(Required action): The expected output is a verbatim reprint of the lines from the beginning of the data that follows through the line that contains "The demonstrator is".

--

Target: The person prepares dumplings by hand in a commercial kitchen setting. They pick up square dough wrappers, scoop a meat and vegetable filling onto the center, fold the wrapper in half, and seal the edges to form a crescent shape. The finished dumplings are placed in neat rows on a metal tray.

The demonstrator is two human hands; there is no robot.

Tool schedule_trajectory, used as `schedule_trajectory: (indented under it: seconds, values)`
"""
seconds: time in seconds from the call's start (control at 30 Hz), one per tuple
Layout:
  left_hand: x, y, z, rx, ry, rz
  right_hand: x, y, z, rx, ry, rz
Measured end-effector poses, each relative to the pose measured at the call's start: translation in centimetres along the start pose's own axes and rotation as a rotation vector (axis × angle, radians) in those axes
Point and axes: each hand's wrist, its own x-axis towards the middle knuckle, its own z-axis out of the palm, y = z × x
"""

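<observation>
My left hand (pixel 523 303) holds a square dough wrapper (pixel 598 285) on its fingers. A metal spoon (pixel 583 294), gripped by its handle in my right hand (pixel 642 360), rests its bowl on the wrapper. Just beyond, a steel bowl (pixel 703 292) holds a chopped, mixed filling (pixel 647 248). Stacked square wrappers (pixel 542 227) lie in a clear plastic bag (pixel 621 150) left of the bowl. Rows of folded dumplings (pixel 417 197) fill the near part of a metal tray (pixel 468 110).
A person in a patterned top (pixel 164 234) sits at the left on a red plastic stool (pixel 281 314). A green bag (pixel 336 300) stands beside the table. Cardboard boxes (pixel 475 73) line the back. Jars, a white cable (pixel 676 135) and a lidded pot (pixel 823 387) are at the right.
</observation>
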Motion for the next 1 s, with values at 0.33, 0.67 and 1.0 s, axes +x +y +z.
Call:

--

(Written answer):
Target: The person prepares dumplings by hand in a commercial kitchen setting. They pick up square dough wrappers, scoop a meat and vegetable filling onto the center, fold the wrapper in half, and seal the edges to form a crescent shape. The finished dumplings are placed in neat rows on a metal tray.

The demonstrator is two human hands; there is no robot.

What is written here forms the complete answer.